Sendrom, suç psikolojisi uzmanı Nils Bejerot ve psikiyatr Frank Ochberg tarafından incelendi. İki uzman doktor, ilerleyen yıllarda çok sık olmamakla birlikte, bazı rehine olaylarında tekrarlanan sendromu şöyle tarif ettiler:
1- Rehine alınan kişiler, kısa zaman içinde kendilerini rehin alanlar tarafından öldürüleceklerine inanıyorlar.
2- Bu düşüncenin verdiği korkuyla, yemek yemek, tuvalete gitmek gibi günlük ve sıradan eylemleri gerçekleştirmek için bile izin alma psikolojisine yöneliyorlar.
3- Rehin alanın basit taleplerini nazik bir şekilde karşılaması halinde ise, hemen, söz konusu şahsın kendilerini hayatta tutabilecek tek kişi olduğuna inanmaya başlıyorlar. Bu durum rehine alan ile rehine arasında güçlü bir duygusal bağın kurulmasına ve rehinenin bağımlılığına dönüşüyor.
İşin özeti, insanlar derin çaresizlik yaşadıkları anlarda güçlü gördüklerinin asıl kimliklerine dikkat etmeden bir “bağlılık duygusu” geliştiriyorlar.
“Stockholm sendromu” 21’inci yüzyılın bu fırtınalı döneminde tüm insanlık açısından kendini hissettiren bir duygu olarak ortaya çıkıyor.
Günümüz liderlerinin bitmeyen meydan okumaları
Devletler, vatandaşlarına nedenini tam olarak anlatmadıkları bir süreçte sürekli savaşa hazırlanıyor. Düşünün, İstanbul’daki bir konsolosluk binasında çatır çatır adam kestiler…
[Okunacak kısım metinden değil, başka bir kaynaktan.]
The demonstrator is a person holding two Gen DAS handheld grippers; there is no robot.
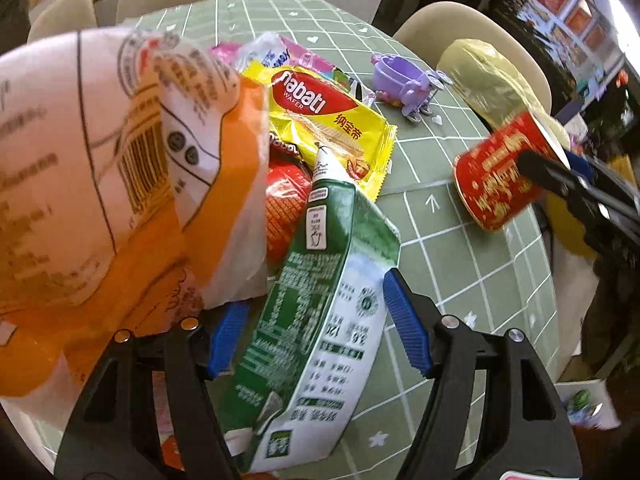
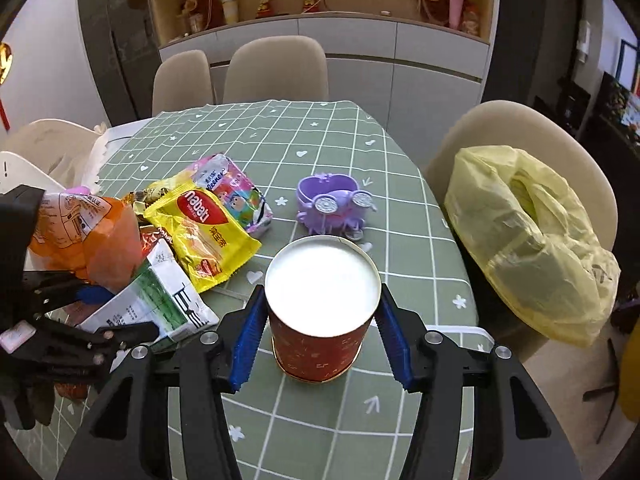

Nükleer bomba düğmelerinin siyasi açıklamalara malzeme olduğu, donanmaların dar alanlarda karşılıklı manevra yaptığı, bombardıman görüntülerinin kanıksandığı, dünyanın en gelişmiş silahlarıyla hemen her gün çocukların öldürüldüğü bir vahşet çağı…
İnsanlar, oluşturulan bölgesel savaşlarda yalnız mermi veya bombalarla değil, açlıktan ölüyorlar…
Dünyada 260 milyon insan iklim değişimi, siyasal nedenler veya doğrudan bölgesel savaşların zorlamasıyla hareket halinde bunun 64 milyonu resmen mülteci statüsünde…
Dünya Savaşı yıllarının temerküz kampları ile karşılaşma riskine doğru yol almaktadır.
Bu, sürdürülebilir bir durum değil ama insanlık, rehine kaldığı bu berbat durumdan kurtuluşu aramak yerine, sorunları her geçen gün biraz daha derinleştiren liderlere daha güçlü bir şekilde sarılmayı tercih ediyor.
Bu, bir, “Stockholm sendromu”dur.
İnsanlığın toplu terapiye ihtiyacı olduğu çok açıktır.